The problem seems to be Kennedy's passive receptivity to the glamorously huge pile of research he has assembled. Indeed, in the acknowledgement he admits to having been 'overwhelmed by the sheer mass of literature upon the subjects I proposed to cover'. To help him cope he took on five research assistants. Then, confronted with an oceanic database, Kennedy simply dived in.

He re-emerged clutching this summary, guide or macro-travelogue. All the big, familiar themes are covered: population, global warming, biotechnology, the rise of the South-east Asian tiger economies and so on. And they are all carefully balanced with due deference to the various interpretations. But nothing ever quite happens; no flame of originality burns on the page.

The one dominant issue is population. This is not only a problem because of the gross world figure, but also because of the immense disparities of population growth between the developed and the developing world. In 1950, the population of Africa was half that of Europe, by 2025 there will be three times as many Africans as Europeans. Even if the poorer countries achieve economic growth - and in Africa, at least, history offers little hope of that - it will be hopelessly diluted by the teeming new generations. Aids might seem to provide one particularly grim solution, but in reality it just decimates the most productive section of the population.

Attached to this central vision of potentially apocalyptic overcrowding are the developments in communications and finance, agriculture, technology, the environment and the changing form of the nation-state. The first part of the book is a careful run-through of these developments, and Kennedy then moves on to specific national case studies, again carefully balanced, but at least here providing the occasional gleam of dramatic effect. On the bleak subject of Africa, for example, we learn the startling fact that the total GDP of the sub-Saharan nations' 450 million people is less than that of Belgium's 11 million. At the other end of the scale, the genius of Japan appears unstoppable. On standard IQ tests the average Japanese student scores 117 compared with the 100 of Americans and Europeans - this I find one of the most eerie and baffling revelations of the book.

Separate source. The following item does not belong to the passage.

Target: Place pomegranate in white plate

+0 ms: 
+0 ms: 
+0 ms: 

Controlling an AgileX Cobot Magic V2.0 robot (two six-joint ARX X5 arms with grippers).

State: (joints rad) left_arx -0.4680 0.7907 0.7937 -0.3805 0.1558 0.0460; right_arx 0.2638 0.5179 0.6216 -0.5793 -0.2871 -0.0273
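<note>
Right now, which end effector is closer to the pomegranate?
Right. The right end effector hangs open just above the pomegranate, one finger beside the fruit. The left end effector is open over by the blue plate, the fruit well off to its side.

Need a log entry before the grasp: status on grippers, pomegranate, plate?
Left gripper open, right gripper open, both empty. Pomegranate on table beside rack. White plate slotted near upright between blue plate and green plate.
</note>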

One could go on - as, indeed, Kennedy does - but really all such stuff is merely dramatic decoration for a mass of routine predictions and analysis. His conclusion, at least, takes on some life, as here he gives us an answer in the shape of three specific therapies: educational improvement, transformation of the role of women, and the need for political leadership.

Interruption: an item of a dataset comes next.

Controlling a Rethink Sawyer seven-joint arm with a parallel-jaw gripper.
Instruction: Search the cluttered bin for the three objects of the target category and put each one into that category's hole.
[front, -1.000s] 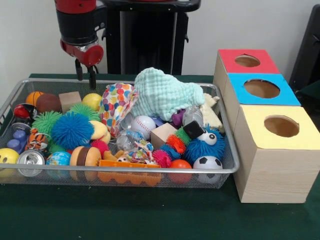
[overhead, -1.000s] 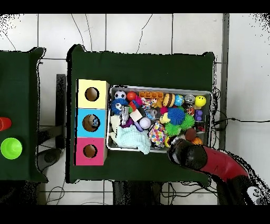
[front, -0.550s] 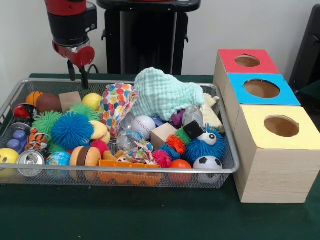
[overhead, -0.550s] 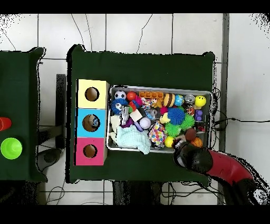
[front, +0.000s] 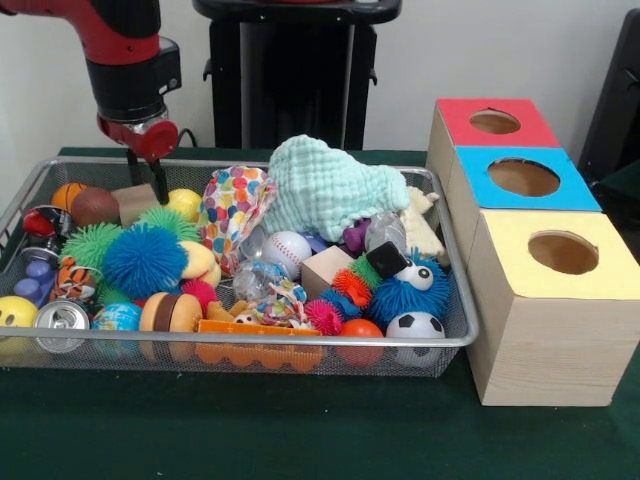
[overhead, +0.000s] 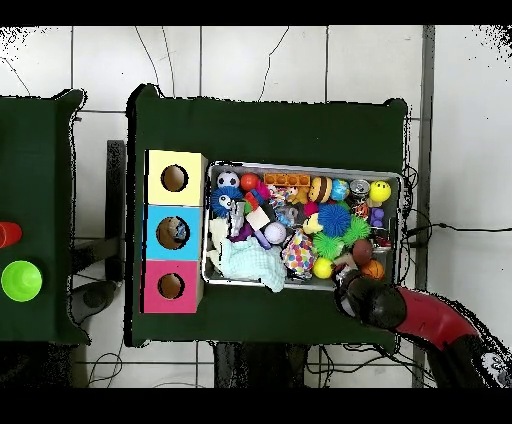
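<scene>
Two fingers (front: 160, 186) apart, nothing between them. Gripper (front: 146, 174) hangs over far left corner of bin (front: 300, 341). Brown ball (front: 95, 207) to left of me, yellow ball (front: 184, 203) to right. Wooden block (front: 135, 201) sits just beneath my tips, slightly left, between those balls, flat face up. Likely my target, though category not shown. Move turns on that: straight down, fingers straddling block. Balls crowd both sides, so risk of snagging one. Second wooden block (front: 322, 270) mid-bin. Three holed boxes (front: 520, 300) well apart at far right.
</scene>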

The book closes with the pious affirmation that 'it may still be possible for intelligent men and women to lead their societies through the complex task of preparing for the century ahead'. Such earnest piety is hopelessly undermined by the obvious point that such a sentiment could be expressed with equal validity about any historical moment - this is history as Hallmark card caption.

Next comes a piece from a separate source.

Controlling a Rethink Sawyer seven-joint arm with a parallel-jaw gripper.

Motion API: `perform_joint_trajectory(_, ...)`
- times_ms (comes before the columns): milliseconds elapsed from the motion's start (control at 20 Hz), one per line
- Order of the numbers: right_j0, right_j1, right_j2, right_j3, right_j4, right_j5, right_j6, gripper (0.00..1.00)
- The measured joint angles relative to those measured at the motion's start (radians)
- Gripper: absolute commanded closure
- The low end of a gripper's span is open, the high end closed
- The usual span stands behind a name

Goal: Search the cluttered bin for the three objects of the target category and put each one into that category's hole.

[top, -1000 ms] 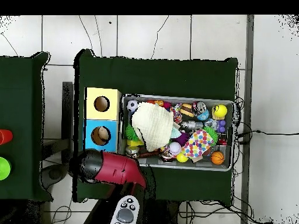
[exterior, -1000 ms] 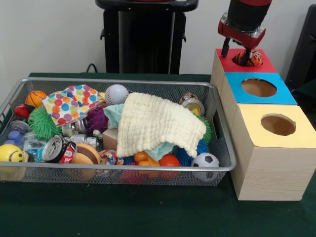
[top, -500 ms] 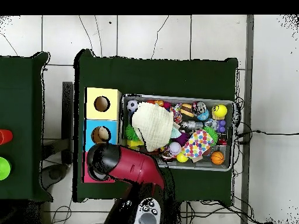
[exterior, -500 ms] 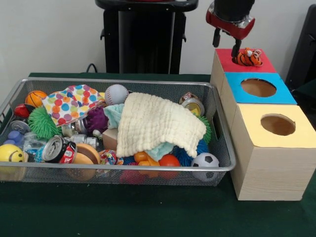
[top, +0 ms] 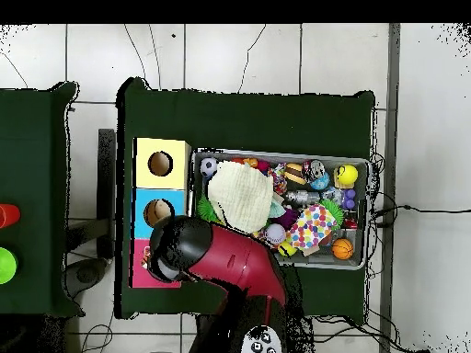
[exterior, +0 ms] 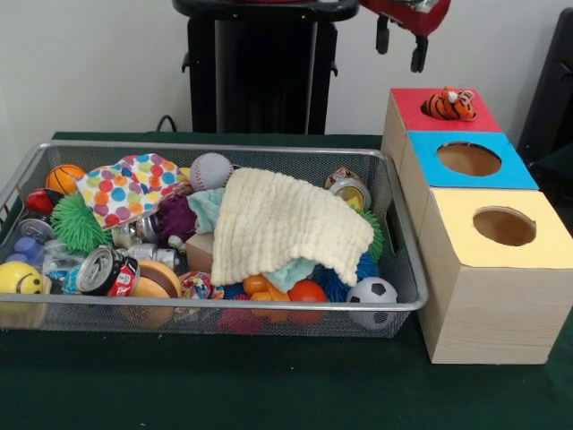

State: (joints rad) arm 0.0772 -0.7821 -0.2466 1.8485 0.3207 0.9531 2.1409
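A small orange striped tiger toy (exterior: 450,103) lies on the red top of the far box (exterior: 412,107), and no hole shows beneath it. My gripper (exterior: 400,45) hangs open and empty at the top edge, above and to the left of the toy. The blue box (exterior: 515,170) and the yellow box (exterior: 466,237) each show an open round hole. From overhead, the red arm (top: 225,267) covers the gripper and most of the red box (top: 140,267). The wire bin (exterior: 215,146) is full of clutter.
In the bin a cream cloth (exterior: 286,224) covers the middle and a polka-dot cloth (exterior: 130,184) lies at the left. Around them are a baseball (exterior: 211,170), a soccer ball (exterior: 372,291), a yellow smiley ball (exterior: 20,279), a can (exterior: 103,270) and spiky balls. Overhead, the arm overlaps the bin (top: 276,153).
The gripper let go of the tiger toy on the red box, then rose and shifted left. The toy stays where it was left. Overhead, the arm swung toward the bin.
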Motion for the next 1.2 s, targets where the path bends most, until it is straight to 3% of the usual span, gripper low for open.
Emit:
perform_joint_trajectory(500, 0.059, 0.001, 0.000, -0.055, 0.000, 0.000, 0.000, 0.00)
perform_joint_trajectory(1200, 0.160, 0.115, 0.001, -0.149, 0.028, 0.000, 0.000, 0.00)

Yet, for the alert, buried in this book are hints of the really big stories that Kennedy has missed. Speaking at one point of the relative decline of the West, he remarks that this raises questions about the survival of Western values 'in a world overwhelmingly peopled by societies which did not experience the rational scientific and liberal assumptions of the Enlightenment'. And on the issue of education, he accepts that the process of inquiry that must be instilled into the world population 'cannot be value-free'.

With such brief, blithe references Kennedy detects, but does not take seriously, the real conflict of the future. For how we deal with anything from population to global warming depends absolutely on how we deal with the confrontations of value - between, for example, Islam and the West, African nationalism and the West, Asian feudal capitalism and the West.

These are the issues, the rest is just a bland sifting through the anxieties of the dinner table in a condition of over-researched blindness.